## RAW DATA

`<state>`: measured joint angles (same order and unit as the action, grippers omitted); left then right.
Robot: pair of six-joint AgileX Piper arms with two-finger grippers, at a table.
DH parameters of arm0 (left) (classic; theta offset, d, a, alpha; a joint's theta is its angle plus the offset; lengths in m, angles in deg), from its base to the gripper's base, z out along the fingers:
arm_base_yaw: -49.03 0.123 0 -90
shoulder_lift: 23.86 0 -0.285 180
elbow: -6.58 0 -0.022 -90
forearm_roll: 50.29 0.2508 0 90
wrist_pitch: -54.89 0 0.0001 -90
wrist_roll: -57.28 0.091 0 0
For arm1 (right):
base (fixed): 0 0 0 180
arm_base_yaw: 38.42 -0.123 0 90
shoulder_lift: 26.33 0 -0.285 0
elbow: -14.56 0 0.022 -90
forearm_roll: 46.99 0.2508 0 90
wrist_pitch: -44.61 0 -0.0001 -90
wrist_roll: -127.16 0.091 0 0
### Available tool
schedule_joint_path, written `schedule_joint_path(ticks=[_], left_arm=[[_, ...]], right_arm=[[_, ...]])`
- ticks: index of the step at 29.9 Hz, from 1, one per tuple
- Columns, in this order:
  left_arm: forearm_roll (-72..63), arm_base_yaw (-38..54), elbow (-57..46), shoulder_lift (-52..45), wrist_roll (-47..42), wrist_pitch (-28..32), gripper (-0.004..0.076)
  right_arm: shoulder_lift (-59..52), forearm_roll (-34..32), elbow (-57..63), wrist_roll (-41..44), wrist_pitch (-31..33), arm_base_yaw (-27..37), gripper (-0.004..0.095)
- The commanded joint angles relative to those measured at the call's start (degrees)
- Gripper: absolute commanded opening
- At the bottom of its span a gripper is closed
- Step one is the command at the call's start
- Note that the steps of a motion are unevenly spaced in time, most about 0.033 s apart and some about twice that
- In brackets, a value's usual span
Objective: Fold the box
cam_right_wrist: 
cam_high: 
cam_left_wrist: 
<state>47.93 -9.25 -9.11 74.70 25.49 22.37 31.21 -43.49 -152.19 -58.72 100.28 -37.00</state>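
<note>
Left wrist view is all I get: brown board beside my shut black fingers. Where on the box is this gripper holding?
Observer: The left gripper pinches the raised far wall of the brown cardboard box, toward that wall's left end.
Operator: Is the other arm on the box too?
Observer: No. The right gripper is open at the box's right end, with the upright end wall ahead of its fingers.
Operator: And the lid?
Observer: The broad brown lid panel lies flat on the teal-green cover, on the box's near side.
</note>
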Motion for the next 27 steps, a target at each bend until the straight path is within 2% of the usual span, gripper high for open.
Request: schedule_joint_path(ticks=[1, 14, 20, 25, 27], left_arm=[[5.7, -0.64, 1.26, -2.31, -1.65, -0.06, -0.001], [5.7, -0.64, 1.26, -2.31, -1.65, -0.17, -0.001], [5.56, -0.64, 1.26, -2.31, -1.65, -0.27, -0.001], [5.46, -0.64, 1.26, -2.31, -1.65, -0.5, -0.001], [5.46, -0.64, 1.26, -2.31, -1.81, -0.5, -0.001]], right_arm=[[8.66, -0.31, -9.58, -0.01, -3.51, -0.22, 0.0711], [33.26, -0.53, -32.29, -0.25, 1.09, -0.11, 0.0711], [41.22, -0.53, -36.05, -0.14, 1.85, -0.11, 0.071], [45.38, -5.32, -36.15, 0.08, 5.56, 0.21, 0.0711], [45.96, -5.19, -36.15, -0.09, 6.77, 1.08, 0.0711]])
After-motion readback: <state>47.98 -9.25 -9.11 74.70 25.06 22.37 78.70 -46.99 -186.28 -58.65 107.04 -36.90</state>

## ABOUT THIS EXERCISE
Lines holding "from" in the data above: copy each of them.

## RESULT OF THE TASK
DH parameters of arm0 (left) (classic; theta offset, d, a, alpha; a joint's theta is its angle plus the offset; lengths in m, angles in deg), from its base to the gripper's base, z out along the fingers:
- ticks: index of the step at 29.9 Hz, from 1, one per tuple

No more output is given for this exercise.